The strategy contrasts with competitive services such as Netflix and Amazon, which produce the same level of polished original programs as traditional TVs, such as “House of Cards” or “Transparent”. If Netflix is ​​an online version of HBO, its high quality, scripting, then YouTube Red is more like Bravo or MTV with its own reality star.

But this week, Felix Kjellberg, the biggest star on YouTube (known as PewDiePie for his more than 50 million subscribers), shows the dangers of YouTube’s strategy and proves that if YouTube wants to resist the existing paid streaming service , It needs to be more critical to see the stars it pats help.

On Monday, the Wall Street Journal found Kjellberg’s nine films with Nazi and anti-Semitic content, forcing Disney and YouTube to cut business relationships with him. YouTube canceled the second quarter of Kjellberg’s original red show and removed him from Google’s preferred ad network, which advertised next to the free video posted on YouTube. And Disney’s Maker Studios, published a video like a popular star like Kjellberg, will no longer work with him.
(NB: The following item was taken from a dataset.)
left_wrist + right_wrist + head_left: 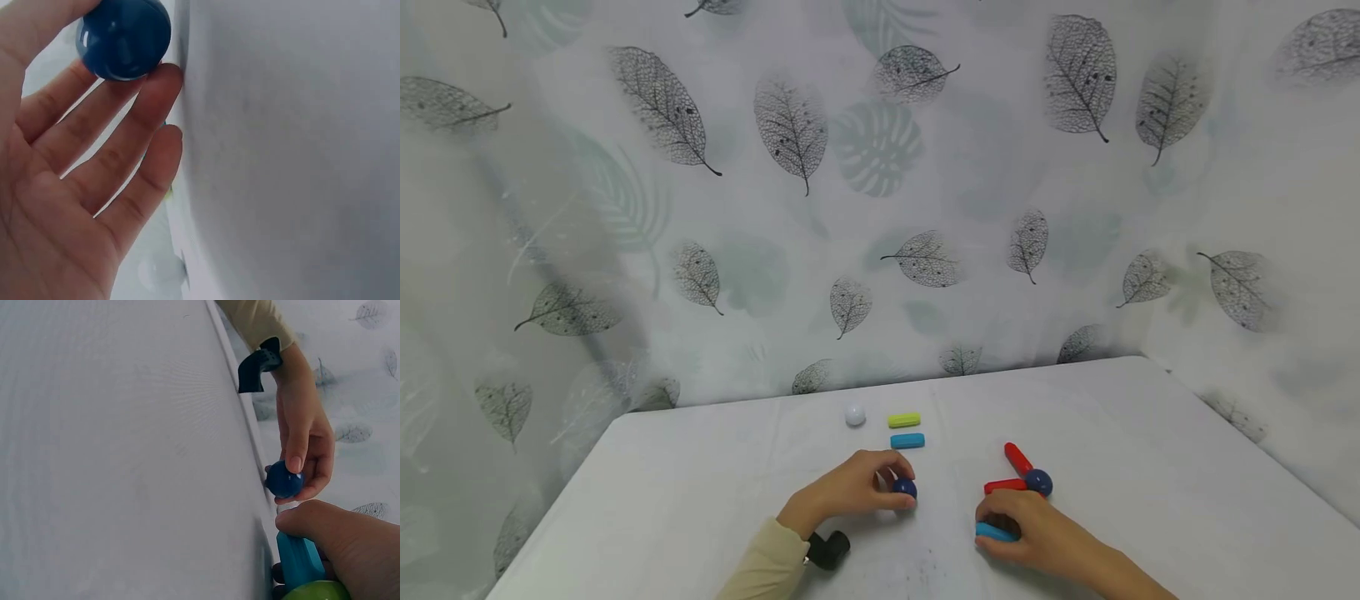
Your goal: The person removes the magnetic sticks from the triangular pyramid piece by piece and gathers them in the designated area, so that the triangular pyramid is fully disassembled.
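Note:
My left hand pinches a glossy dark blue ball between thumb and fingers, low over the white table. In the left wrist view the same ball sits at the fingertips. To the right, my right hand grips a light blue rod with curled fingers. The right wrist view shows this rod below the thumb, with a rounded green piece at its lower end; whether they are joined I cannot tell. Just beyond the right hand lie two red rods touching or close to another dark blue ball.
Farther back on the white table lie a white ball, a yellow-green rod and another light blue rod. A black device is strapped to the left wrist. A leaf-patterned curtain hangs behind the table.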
This event is an incredible drop in the grace of the biggest stars from YouTube. Kjellberg from his YouTube video in 2016 estimated $ 15 million, this figure may fall a lot this year, and now he is no longer able to access higher-income advertisers. Kjellberg responded to the controversy in an 11-minute YouTube video, accusing the media and the Wall Street Journal, especially in a Trump-style tirade.

The real story here is that Kjellberg represents a new variety of stars, one that grows on the internet and free to post anything he wants. That’s good and should be allowed to continue all the obvious freedom of speech you can think of. But if YouTube wants to turn this talent into something more mainstream to push the red subscription, it should look at the star it wants to bring again.

As Wired’s Emma Gray Ellis points out this week, Kjellberg publishes a long history of insensitive content in his video, including discussing selling slaves and comparing SNL actress Leslie Jones and Harambe’s gorilla. As John Herrman of the New York Times wrote, the recent controversy has extended Kjellberg’s “joke” to the rally of the right side of the Internet and other seed corners.

It is a dispute that should not be asked from WSJ’s YouTube and Disney’s discovery. YouTube is the perfect platform for people like Kjellberg, but it’s hardly like traditional video production. No writer. No producer. No agent or handler. Just people and their camera. If there is anything, YouTube needs a better way to review these new types of stars and then try to show them in a premium subscription product like red.

In the short term, removing Kjellberg from YouTube Red may have a minor impact on YouTube subscriptions. He is the most popular star on paid video service, but he is not the only one. Red has other advantages, such as all videos with no advertising experience and Google Spotify rivals Google Play Music.